First, its startling dissonance and brittle instrumental writing sum up radical musical ideas that were emerging during the years of World War I (Stravinsky completed the piece in 1918). Second, its storyline—which traces the devil’s seductions and the consequences his victims must face—clearly holds universal appeal.
There may be no greater tribute to the sustained power of Stravinsky’s work, though, than the exquisite new piece composer-trumpeter Wynton Marsalis has written in response to it. Heard in its Chicago premiere Monday evening in Orchestra Hall, Marsalis’ “The Fiddler’s Tale” does more than just update the original or rewrite it in jazz vernacular.
Rather, Marsalis has created a fundamentally new composition, though one that draws inspiration from particular melodic intervals, rhythmic motifs and narrative ideas used in the original.
So listeners who expected that Marsalis’ new work would bear the same relation to Stravinsky’s “L’Histoire” as, say, Duke Ellington’s hot-jazz “Nutcracker Suite” has to Tchaikovsky’s ballet score, must have been startled by what they heard. This was not “L’Histoire” swung but, instead, a more idiosyncratic piece that straddles the worlds of classical and jazz just as Stravinsky’s original does.

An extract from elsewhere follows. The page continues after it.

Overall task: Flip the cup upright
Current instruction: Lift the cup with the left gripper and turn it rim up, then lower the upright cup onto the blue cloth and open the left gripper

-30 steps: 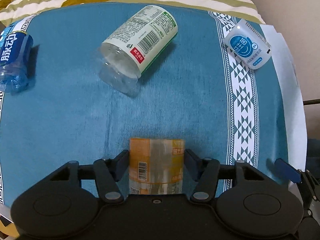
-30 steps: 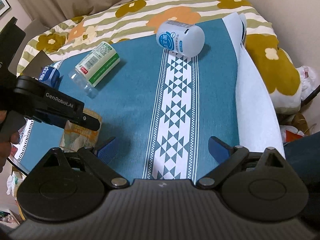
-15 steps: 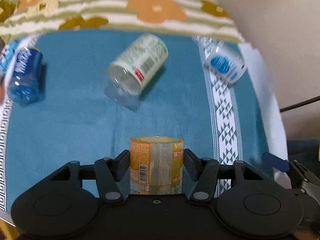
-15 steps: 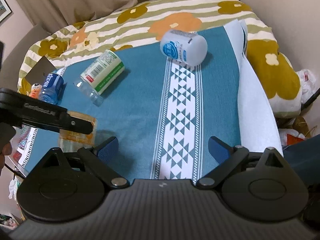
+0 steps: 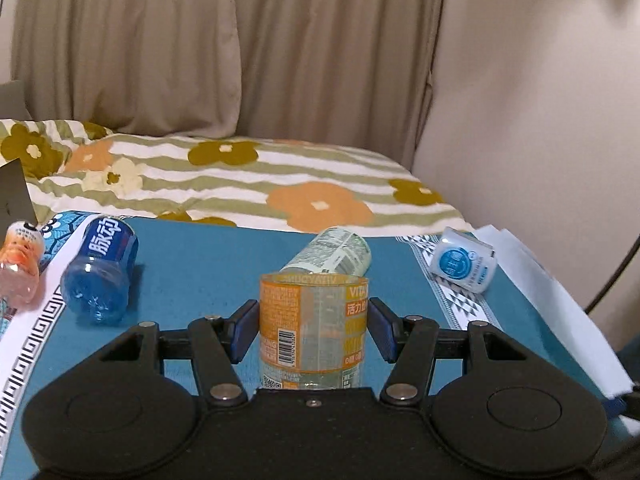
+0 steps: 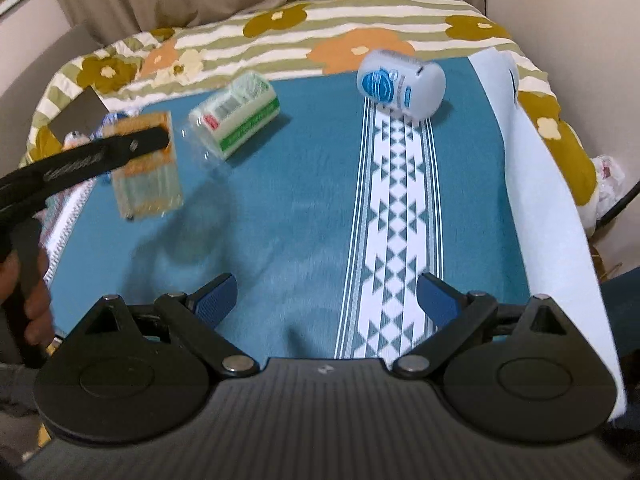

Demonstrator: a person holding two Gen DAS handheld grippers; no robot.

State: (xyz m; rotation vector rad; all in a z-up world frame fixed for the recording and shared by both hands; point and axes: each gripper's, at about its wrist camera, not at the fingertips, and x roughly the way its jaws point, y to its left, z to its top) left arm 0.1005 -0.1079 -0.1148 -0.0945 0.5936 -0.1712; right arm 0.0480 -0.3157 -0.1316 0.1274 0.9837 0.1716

The result is an intriguing composition that evokes the flavor of pre-1920s Stravinsky but also overflows with a fervent melodicism and a blues-tinged sensibility that have turned up in most of Marsalis’ major compositions. The wonder of Marsalis’ “The Fiddler’s Tale,” in fact, is how closely he manages to suggest Stravinsky while preserving a voice of his own.
To most listeners, the most obvious distinction of Marsalis’ version—which was performed by members of the Chamber Music Society of Lincoln Center (plus Marsalis on trumpet)—is the wickedly satiric narration penned by Stanley Crouch. The devil in this instance is a record producer intent on corrupting a musician’s soul and doing so with palpable glee.
Beyond Crouch’s amusing libretto and actor Andre De Shields’ deliciously evil interpretation, Marsalis’ score stands as the most economical, controlled and understated work he has written to date.
For those who resist the grandeur of “Blood on the Fields” (1997), the rhetorical flourishes of “In This House/On This Morning” (1994) and the incantatory fervor of “The Majesty of the Blues” (1989), “The Fiddler’s Tale” should prove alluring.
It’s a work of such undiluted power, in fact, that it could well enter the standard repertory, performed alongside Stravinsky’s original, just as it was in Orchestra Hall—to richly deserved ovations.